- **Task objective**:
Set down the lines of the data exactly, starting at the first and stopping after the line containing "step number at".
⟨
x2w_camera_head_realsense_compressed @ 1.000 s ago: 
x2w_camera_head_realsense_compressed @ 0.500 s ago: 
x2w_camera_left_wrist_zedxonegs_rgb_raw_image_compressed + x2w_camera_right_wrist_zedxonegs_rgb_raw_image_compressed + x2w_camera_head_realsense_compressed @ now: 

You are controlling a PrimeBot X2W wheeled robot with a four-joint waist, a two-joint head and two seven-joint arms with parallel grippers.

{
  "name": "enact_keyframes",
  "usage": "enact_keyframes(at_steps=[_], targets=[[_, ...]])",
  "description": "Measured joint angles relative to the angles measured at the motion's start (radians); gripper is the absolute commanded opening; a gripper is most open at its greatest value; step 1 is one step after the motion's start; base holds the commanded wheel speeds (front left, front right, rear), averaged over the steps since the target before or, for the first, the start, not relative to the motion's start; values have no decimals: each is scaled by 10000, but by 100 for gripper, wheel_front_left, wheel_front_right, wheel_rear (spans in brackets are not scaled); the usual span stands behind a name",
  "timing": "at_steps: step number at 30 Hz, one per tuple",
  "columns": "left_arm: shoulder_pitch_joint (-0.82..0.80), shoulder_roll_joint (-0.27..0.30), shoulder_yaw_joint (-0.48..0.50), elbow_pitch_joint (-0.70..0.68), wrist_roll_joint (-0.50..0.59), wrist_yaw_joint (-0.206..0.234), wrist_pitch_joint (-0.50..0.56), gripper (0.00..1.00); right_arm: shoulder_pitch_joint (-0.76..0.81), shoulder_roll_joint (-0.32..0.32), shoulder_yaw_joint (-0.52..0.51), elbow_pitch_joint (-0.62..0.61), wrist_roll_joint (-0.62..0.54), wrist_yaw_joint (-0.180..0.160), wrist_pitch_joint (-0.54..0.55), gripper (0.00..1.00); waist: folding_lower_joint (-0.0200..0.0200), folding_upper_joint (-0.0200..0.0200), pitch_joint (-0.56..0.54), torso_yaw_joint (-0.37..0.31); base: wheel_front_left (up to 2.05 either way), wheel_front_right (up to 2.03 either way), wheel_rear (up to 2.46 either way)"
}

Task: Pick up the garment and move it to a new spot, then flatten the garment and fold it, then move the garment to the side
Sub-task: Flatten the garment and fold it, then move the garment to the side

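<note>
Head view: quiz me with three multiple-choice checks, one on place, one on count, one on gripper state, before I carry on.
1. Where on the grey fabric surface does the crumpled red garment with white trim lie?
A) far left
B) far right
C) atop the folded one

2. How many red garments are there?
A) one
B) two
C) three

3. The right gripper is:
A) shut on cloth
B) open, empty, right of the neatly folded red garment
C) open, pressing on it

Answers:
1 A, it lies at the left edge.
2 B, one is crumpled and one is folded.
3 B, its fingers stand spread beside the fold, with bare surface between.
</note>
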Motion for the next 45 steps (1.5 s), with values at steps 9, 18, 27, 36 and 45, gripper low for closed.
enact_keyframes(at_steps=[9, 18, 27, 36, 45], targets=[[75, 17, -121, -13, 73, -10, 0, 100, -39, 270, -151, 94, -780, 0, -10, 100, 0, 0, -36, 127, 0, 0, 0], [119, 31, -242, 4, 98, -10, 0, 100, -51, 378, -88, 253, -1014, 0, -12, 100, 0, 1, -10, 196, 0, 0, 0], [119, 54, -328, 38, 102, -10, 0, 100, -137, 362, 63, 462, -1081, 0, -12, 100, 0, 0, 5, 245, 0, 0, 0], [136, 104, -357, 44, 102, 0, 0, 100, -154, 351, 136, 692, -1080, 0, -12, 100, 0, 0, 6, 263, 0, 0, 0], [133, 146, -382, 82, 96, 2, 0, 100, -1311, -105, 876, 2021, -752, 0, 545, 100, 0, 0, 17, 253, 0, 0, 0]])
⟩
- **Response to the task**:
x2w_camera_head_realsense_compressed @ 1.000 s ago: 
x2w_camera_head_realsense_compressed @ 0.500 s ago: 
x2w_camera_left_wrist_zedxonegs_rgb_raw_image_compressed + x2w_camera_right_wrist_zedxonegs_rgb_raw_image_compressed + x2w_camera_head_realsense_compressed @ now: 

You are controlling a PrimeBot X2W wheeled robot with a four-joint waist, a two-joint head and two seven-joint arms with parallel grippers.

{
  "name": "enact_keyframes",
  "usage": "enact_keyframes(at_steps=[_], targets=[[_, ...]])",
  "description": "Measured joint angles relative to the angles measured at the motion's start (radians); gripper is the absolute commanded opening; a gripper is most open at its greatest value; step 1 is one step after the motion's start; base holds the commanded wheel speeds (front left, front right, rear), averaged over the steps since the target before or, for the first, the start, not relative to the motion's start; values have no decimals: each is scaled by 10000, but by 100 for gripper, wheel_front_left, wheel_front_right, wheel_rear (spans in brackets are not scaled); the usual span stands behind a name",
  "timing": "at_steps: step number at 30 Hz, one per tuple",

The answer is complete.